Sicher, ein gewöhnungsbedürftiger Denkansatz, aber das ist kein hinreichender Grund, um jede Diskussion darüber zu verweigern. Und mir geht es zunächst einmal darum, dass so etwas ernsthaft diskutiert wird. In diesem Falle könnte man nämlich dank besserer Diagnose die Banken- und Finanzkrise von ihren Ursachen her angehen und sogar lösen. Und das ewige Gerede über die Staatsschulden könnte ad acta gelegt werden, weil es schlichter Aberglaube ist. Natürlich ist mir auch klar, dass es erhebliche Schwierigkeiten geben wird bei der Regelung des Finanzbereichs im Privatsektor, wo es vornehmlich um Privilegien geht und deren Verteidigung. Aber vielleicht würde die Finanzkrise dann nicht mehr alle anderen Probleme aus den Blickwinkel verdrängen, könnte sich die Politik ernsthaft mit den wirklich wichtigen Themen der Nachhaltigkeit beschäftigen. Ich gebe die Hoffnung jedenfalls nicht auf, vielleicht ist der Mensch ja kein Irrläufer der Natur, wie A. Koestler meinte, der scheitert, weil er seine Lebensgrundlagen vernichtet. Und ich gehe davon aus, dass der Kapitalismus in
seiner bisherigen Form nicht überlebensfähig ist, dass er aber im Prinzip reformiert werden kann; ich maße mir nicht an, vorauszusagen, wie das Ergebnis solcher Reformen aussieht. Falls man übrigens an einer gut lesbaren und mit historischen Fakten gespickten Darstellung der gegenwärtigen Wirtschaftslage interessiert ist, dann kann ich ohne Vorbehalt empfehlen „Der Sieg des Kapitals“ von Ulrike Herrmann; ich habe bei der Lektüre eine Menge gelernt. Die Lektüre von „23 Lügen, die sie uns über den Kapitalismus erzählen“ von Ha-Joon Chang sowie „66 starke Thesen zum Euro, zur Wirtschaftspolitik und zum deutschen Wesen“ von Heiner Flassbeck lassen einen grübeln, ob die von den meinungsbildenden Medien verbreiteten Wirtschaftsnachrichten so wirklich stimmen können. Natürlich gibt es viele weitere kritische Beiträge zu Fragen der Wirtschaftstheorie und Wirtschaftspolitik.

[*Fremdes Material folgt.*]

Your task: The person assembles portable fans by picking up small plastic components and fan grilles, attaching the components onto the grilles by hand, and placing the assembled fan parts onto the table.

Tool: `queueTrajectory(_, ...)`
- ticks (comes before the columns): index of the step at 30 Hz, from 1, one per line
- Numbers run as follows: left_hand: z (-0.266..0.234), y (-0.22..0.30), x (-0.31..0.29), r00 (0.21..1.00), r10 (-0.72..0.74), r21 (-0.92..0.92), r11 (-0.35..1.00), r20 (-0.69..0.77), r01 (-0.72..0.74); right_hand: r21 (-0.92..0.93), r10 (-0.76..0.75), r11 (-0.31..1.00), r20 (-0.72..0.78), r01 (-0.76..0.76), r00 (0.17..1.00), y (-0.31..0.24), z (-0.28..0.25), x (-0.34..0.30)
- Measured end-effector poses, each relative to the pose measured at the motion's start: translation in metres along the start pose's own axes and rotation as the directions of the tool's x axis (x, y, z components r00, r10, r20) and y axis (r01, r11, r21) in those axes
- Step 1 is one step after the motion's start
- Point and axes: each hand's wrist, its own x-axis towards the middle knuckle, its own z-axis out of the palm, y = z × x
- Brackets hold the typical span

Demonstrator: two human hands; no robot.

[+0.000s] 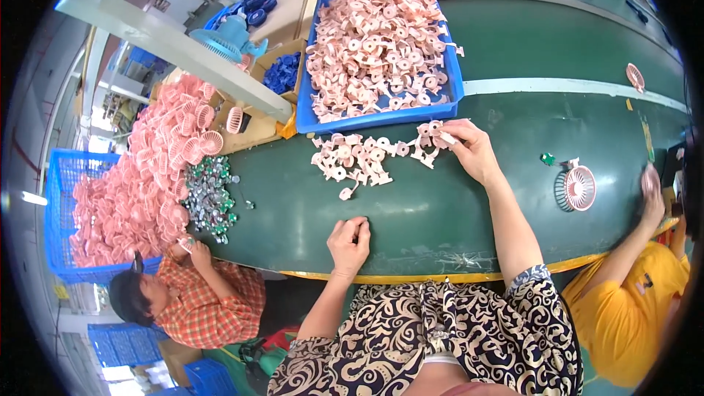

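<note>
My right hand [475, 150] is closed, its thumb and fingers pinching a small pale pink plastic part [446, 137] at the right end of a loose pile. That pile of pale pink plastic parts [356, 156], many with a round disc and a stem, lies on the green table just below the blue tray. Nearer to me, my left hand [348, 246] is held closed over the table with its fingers curled. What it holds, if anything, is hidden. A blue tray [381, 119] heaped with the same pale parts stands straight ahead.
At left, pink fan housings [125, 198] overflow a blue crate [59, 205] beside small green-and-silver components [211, 194]. One pink fan housing [580, 188] and a green piece [548, 159] lie at right. Co-workers sit on both sides: a checked shirt [213, 308] left, a yellow shirt [623, 308] right.
</note>
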Motion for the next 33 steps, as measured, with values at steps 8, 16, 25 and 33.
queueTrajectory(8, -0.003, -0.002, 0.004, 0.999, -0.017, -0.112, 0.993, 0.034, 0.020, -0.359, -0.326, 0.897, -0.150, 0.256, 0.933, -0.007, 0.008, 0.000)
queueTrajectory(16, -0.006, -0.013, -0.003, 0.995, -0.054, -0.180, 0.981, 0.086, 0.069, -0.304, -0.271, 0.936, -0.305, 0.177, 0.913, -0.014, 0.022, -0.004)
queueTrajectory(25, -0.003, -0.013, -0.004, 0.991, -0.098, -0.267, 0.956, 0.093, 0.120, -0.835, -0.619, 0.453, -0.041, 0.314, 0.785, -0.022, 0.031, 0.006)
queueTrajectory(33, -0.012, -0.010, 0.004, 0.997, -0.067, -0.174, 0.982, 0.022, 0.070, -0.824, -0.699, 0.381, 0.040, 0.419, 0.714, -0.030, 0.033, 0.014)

Und falls man einen logischen oder sachlich-fachlichen Fehler in meiner Argumentation entdeckt, dann teile man mir das bitte mit; ich belästige andere nämlich nicht gern mit Unsinn . Dabei kann ich „utopisch“, „nicht realisierbar“ und andere Totschlag“argumente“ nicht akzeptieren, weil sie nichts mit Logik oder Fachkenntnis zu tun haben.
PS 1: Financial debt is a debt, but government debt is financial wealth to the private sector (jedenfalls bei keiner Auslandsverschuldung in fremder Währung und außenwirtschaftlichem Gleichgewicht; R. Wray, einer der Pioniere von MMT).

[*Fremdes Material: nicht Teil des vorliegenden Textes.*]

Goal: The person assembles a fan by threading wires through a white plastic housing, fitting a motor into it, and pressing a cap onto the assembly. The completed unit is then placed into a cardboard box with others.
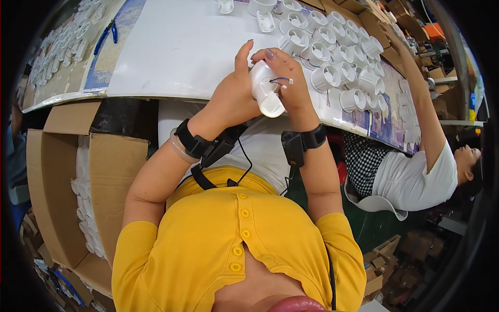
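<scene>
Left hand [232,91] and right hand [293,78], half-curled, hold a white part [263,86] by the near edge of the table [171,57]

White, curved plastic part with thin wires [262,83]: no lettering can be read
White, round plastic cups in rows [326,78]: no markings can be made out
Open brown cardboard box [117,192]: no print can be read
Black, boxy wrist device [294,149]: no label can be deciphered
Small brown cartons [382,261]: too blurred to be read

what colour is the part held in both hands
The held part is white, best seen in the head view.
</scene>
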`<state>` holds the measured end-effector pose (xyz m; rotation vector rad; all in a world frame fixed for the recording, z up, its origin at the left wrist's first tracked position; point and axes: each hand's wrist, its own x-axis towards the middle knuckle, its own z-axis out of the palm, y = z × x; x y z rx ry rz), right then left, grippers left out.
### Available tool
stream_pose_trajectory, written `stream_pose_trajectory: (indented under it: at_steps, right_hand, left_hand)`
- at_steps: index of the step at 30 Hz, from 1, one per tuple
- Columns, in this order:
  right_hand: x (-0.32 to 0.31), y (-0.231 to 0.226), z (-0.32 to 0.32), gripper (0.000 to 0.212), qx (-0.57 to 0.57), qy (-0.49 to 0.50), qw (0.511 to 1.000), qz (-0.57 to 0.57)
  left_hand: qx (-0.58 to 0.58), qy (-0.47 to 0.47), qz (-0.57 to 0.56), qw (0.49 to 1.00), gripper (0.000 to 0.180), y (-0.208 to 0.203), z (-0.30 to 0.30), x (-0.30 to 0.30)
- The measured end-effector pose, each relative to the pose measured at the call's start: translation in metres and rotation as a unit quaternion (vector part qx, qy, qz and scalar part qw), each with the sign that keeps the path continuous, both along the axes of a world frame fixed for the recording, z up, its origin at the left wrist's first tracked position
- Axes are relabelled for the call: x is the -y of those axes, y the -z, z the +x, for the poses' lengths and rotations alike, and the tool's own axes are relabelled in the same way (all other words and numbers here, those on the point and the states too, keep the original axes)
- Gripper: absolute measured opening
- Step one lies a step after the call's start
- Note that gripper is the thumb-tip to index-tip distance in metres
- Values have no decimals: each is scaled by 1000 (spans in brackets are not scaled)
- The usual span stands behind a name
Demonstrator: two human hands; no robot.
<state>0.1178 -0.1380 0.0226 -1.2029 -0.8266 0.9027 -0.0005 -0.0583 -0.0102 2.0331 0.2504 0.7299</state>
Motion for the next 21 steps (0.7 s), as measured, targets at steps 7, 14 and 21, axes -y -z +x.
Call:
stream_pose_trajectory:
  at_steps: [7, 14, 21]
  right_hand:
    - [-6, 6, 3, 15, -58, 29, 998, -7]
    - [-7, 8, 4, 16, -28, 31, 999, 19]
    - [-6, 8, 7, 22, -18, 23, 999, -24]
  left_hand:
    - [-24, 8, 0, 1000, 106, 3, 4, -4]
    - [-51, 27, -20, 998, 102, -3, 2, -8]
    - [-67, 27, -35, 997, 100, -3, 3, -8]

PS 2: Den USA gelingt es bislang immer noch, sich auch im Ausland in eigener Währung zu verschulden (Export von Dollar gegen Import von Waren und Diensten aus dem Ausland), so dass sie keine Schwierigkeiten bei der Zinszahlung haben; die Staatshaushaltsprobleme und die Schuldenobergrenze der USA sind hausgemacht; der Gesetzgeber könnte diese gesetzliche und finanzielle Selbstfesselung der Politik per Gesetz auflösen, falls Wall Street das erlauben würde, was unwahrscheinlich ist. Es müsste ein mindestens zweistufiges Bankensystem installiert werden mit der Zentralbank als staatlicher Institution einerseits, dem Bankensektor im Privatsektor andererseits, wie von MMT vorgeschlagen.